(Source records)
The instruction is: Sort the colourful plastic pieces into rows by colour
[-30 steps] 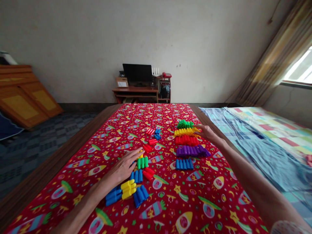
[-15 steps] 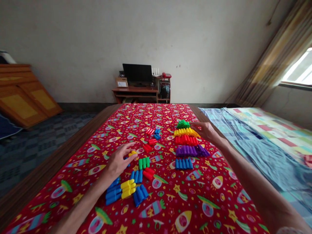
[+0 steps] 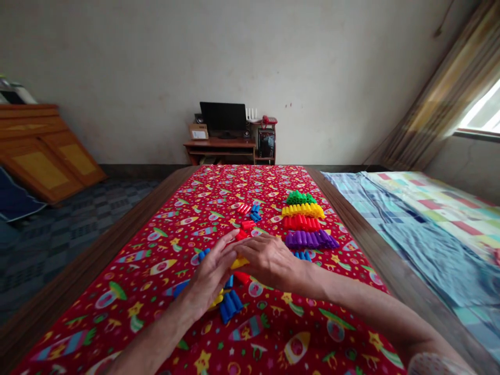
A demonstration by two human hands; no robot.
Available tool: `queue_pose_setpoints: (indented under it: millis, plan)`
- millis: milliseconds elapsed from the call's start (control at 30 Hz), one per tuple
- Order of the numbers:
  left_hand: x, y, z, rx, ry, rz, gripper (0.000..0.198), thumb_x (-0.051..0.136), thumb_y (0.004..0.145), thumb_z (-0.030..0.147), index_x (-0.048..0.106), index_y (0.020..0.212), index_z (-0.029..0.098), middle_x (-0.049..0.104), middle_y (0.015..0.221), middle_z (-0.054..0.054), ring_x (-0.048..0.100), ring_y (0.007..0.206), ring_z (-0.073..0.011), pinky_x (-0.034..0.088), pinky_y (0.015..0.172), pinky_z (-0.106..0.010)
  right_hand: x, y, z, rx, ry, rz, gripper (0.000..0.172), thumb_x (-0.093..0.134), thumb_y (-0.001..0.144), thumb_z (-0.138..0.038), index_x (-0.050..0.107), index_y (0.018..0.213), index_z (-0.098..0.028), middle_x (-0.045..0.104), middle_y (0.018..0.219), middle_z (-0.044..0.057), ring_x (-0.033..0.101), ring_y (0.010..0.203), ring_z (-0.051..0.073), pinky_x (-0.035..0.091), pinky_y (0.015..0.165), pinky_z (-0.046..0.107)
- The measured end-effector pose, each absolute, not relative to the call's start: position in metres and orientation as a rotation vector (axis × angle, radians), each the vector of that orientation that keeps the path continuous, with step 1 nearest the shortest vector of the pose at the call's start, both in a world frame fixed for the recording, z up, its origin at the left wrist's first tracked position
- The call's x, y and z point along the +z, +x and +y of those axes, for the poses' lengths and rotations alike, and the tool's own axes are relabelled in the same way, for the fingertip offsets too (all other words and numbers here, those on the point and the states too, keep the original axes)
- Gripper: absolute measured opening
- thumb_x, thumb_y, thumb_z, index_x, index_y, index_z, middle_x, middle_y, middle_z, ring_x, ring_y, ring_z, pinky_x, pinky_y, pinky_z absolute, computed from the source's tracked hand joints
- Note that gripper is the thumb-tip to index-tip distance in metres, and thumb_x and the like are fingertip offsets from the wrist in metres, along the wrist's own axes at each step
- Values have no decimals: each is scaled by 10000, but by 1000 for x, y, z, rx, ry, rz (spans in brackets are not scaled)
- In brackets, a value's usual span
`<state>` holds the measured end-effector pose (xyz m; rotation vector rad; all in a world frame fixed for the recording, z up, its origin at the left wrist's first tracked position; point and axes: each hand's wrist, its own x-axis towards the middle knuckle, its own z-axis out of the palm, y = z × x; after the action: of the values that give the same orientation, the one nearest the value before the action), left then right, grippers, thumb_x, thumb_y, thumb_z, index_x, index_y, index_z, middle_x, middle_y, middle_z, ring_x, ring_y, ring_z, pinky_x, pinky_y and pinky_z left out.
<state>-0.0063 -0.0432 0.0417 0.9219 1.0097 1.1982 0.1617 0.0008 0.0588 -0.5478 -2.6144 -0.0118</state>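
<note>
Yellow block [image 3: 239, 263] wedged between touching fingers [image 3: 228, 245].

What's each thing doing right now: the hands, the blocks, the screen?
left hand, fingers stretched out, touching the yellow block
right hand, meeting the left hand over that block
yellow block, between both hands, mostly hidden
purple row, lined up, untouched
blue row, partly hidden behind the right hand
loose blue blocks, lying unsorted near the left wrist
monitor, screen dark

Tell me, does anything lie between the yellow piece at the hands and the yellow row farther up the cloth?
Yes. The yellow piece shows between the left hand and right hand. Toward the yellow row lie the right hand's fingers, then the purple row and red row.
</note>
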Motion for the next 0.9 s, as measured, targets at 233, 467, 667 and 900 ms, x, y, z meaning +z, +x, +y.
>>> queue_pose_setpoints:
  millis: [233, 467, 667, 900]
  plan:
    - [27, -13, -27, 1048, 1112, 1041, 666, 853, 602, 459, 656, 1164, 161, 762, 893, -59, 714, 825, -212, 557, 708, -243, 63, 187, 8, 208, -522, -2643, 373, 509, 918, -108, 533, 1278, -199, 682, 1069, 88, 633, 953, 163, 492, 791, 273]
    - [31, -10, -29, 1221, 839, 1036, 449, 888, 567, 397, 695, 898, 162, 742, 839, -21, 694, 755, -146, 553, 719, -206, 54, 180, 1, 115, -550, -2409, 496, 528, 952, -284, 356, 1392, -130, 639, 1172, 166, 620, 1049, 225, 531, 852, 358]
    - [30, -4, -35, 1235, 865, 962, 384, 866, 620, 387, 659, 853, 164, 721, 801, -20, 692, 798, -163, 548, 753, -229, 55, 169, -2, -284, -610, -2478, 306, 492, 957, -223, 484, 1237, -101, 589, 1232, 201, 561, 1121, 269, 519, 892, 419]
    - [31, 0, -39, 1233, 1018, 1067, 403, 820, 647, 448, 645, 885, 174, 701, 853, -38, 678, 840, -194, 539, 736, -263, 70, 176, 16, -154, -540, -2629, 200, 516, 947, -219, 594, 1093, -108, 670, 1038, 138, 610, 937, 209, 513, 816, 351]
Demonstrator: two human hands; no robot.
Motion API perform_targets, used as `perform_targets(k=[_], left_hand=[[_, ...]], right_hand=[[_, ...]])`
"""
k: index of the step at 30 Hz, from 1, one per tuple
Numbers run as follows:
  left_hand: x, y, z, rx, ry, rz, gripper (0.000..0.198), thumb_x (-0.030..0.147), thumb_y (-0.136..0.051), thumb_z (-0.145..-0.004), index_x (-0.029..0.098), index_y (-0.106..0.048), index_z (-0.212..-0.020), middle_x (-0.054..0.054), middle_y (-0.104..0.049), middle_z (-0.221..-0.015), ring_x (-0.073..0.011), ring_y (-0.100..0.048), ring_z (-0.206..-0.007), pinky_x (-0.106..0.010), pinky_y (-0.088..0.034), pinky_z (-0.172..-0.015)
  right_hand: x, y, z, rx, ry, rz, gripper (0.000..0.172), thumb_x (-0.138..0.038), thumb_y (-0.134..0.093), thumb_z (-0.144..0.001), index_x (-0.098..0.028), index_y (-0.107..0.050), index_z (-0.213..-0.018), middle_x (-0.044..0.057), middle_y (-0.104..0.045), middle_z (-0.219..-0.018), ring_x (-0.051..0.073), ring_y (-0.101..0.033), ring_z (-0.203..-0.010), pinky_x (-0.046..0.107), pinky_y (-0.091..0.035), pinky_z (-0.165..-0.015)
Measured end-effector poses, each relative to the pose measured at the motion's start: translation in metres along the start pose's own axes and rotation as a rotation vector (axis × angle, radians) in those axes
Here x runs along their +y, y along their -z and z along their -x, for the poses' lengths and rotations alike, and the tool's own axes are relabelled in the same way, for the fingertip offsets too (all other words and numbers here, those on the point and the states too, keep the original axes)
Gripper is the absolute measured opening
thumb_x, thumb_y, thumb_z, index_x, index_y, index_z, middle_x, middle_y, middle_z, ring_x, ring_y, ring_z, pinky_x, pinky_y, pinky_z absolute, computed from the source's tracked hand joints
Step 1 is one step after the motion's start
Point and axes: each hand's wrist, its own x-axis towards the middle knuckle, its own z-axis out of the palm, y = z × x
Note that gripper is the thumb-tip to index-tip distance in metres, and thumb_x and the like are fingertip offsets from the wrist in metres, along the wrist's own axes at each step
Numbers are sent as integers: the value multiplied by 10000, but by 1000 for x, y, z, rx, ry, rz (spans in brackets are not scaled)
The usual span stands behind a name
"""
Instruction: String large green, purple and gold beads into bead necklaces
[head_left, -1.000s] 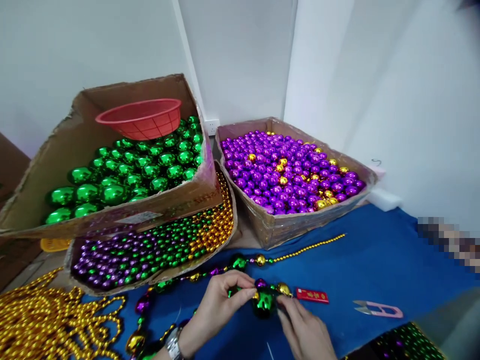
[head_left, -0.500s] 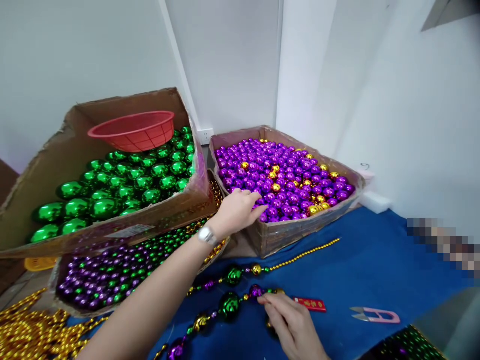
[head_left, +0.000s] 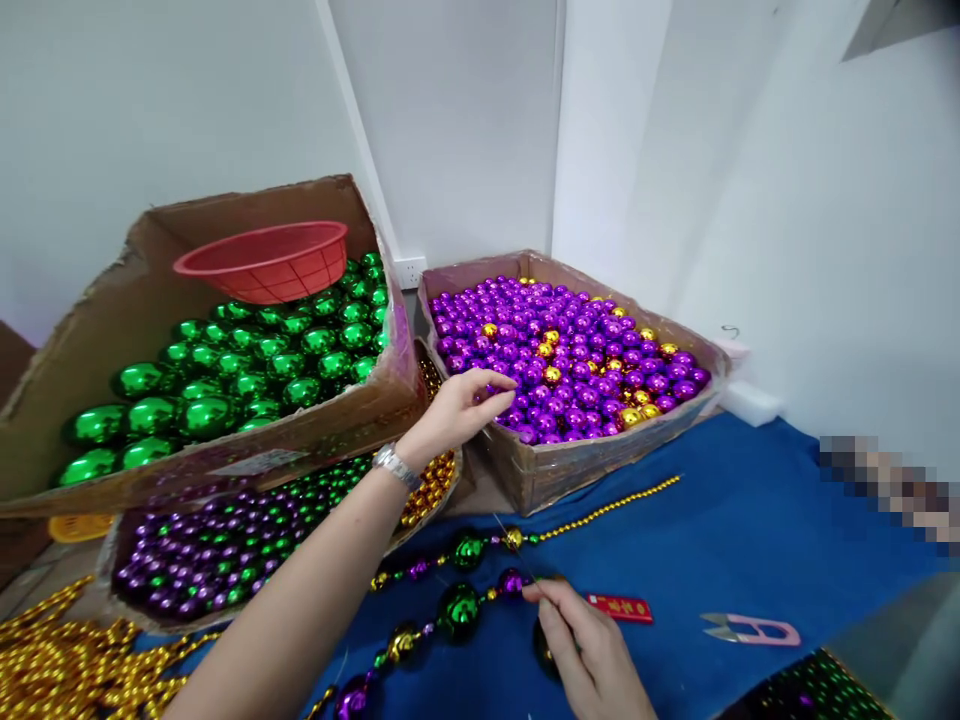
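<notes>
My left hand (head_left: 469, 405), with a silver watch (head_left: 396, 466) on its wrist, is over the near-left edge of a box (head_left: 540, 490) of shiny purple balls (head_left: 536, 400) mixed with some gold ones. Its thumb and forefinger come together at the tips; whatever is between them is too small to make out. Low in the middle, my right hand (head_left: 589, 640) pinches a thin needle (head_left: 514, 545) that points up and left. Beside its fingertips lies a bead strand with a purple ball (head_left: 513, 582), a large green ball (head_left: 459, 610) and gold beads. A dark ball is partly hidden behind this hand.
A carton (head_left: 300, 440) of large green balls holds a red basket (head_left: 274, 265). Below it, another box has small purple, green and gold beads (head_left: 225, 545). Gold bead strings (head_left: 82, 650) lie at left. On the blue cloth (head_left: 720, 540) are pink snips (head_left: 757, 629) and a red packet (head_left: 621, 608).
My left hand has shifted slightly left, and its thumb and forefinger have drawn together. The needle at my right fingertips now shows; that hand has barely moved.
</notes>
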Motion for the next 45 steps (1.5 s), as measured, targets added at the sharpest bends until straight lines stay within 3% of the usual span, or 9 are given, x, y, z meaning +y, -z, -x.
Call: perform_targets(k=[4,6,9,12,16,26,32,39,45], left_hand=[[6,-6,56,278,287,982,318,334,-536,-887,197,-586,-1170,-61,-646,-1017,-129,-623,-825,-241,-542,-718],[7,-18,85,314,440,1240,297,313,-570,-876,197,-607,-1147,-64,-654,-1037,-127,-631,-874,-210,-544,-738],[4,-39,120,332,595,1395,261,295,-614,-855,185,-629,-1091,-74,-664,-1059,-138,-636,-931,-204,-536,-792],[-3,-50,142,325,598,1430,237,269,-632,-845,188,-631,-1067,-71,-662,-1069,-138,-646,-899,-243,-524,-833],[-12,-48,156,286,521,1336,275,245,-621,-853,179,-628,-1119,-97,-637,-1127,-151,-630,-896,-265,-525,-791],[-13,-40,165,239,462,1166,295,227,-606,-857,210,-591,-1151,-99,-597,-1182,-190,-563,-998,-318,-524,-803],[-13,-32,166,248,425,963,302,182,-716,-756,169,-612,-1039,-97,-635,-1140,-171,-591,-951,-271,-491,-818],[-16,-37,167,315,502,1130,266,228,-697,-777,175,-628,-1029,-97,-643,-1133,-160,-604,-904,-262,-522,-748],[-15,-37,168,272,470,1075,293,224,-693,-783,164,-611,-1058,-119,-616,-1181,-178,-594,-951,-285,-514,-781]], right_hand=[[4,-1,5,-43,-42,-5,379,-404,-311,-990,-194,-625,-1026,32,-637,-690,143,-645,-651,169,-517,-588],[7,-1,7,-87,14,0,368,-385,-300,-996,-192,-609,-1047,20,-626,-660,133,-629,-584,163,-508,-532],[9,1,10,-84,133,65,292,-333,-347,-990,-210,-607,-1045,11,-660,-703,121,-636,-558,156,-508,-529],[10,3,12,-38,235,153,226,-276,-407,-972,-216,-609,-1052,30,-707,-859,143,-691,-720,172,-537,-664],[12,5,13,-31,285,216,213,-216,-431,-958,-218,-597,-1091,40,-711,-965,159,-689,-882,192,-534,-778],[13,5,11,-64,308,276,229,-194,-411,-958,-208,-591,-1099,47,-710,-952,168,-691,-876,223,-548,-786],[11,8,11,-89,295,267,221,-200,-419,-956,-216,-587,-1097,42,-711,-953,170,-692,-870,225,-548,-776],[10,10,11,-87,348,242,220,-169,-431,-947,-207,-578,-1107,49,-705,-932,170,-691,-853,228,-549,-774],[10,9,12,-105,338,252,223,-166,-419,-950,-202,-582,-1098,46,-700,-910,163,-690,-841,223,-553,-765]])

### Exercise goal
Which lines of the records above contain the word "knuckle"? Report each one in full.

### Expected answer
`<state>` holds the measured end-effector pose (xyz m; rotation vector rad; all in a world frame fixed for the recording, z up, its origin at the left wrist's first tracked position; point and axes: each hand's wrist, its own x-axis towards the middle knuckle, its own z-axis out of the palm, y = z × x; after the action: of the values that give the same orientation, the one nearest the value before the action), left then right, grippers, thumb_x, thumb_y, thumb_z, index_x, index_y, index_z, middle_x, middle_y, middle_z, ring_x, ring_y, ring_z, pinky_x, pinky_y and pinky_z left out.
Point and axes: each hand's wrist, its own x-axis towards the middle knuckle, its own z-axis out of the palm, y = z × x

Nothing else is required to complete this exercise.